Data extract>
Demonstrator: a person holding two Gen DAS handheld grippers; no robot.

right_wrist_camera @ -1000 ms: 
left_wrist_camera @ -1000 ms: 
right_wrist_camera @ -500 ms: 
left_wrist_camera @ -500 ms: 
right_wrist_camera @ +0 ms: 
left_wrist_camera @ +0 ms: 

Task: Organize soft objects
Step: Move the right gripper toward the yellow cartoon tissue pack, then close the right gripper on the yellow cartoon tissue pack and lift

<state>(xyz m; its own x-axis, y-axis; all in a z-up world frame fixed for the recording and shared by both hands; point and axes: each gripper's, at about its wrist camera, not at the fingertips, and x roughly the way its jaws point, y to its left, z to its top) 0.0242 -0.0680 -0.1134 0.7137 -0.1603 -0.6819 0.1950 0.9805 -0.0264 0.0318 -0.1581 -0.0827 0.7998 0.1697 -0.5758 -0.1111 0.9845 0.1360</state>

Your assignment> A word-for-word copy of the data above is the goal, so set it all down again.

Answer for the task>
Demonstrator: a person holding two Gen DAS handheld grippers; no robot.

right_wrist_camera @ -1000 ms: 
left_wrist_camera @ -1000 ms: 
right_wrist_camera @ -500 ms: 
left_wrist_camera @ -500 ms: 
right_wrist_camera @ +0 ms: 
left_wrist_camera @ +0 ms: 

Task: Organize soft objects
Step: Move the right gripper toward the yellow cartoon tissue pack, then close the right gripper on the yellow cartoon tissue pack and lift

<state>(xyz m; its own x-axis, y-axis; all in a z-up world frame fixed for the recording and shared by both hands; point and axes: each gripper's, at about its wrist camera, not at the fingertips, and x roughly the way its jaws point, y to its left, z to its top) 0.0242 -0.0680 -0.1134 0.7137 -0.1603 -0.6819 0.1950 0.9805 -0.0264 0.0318 -0.1581 -0.0827 0.7998 0.1697 -0.5758 -0.1111 0.9845 0.1360</state>

No further output is required for this exercise.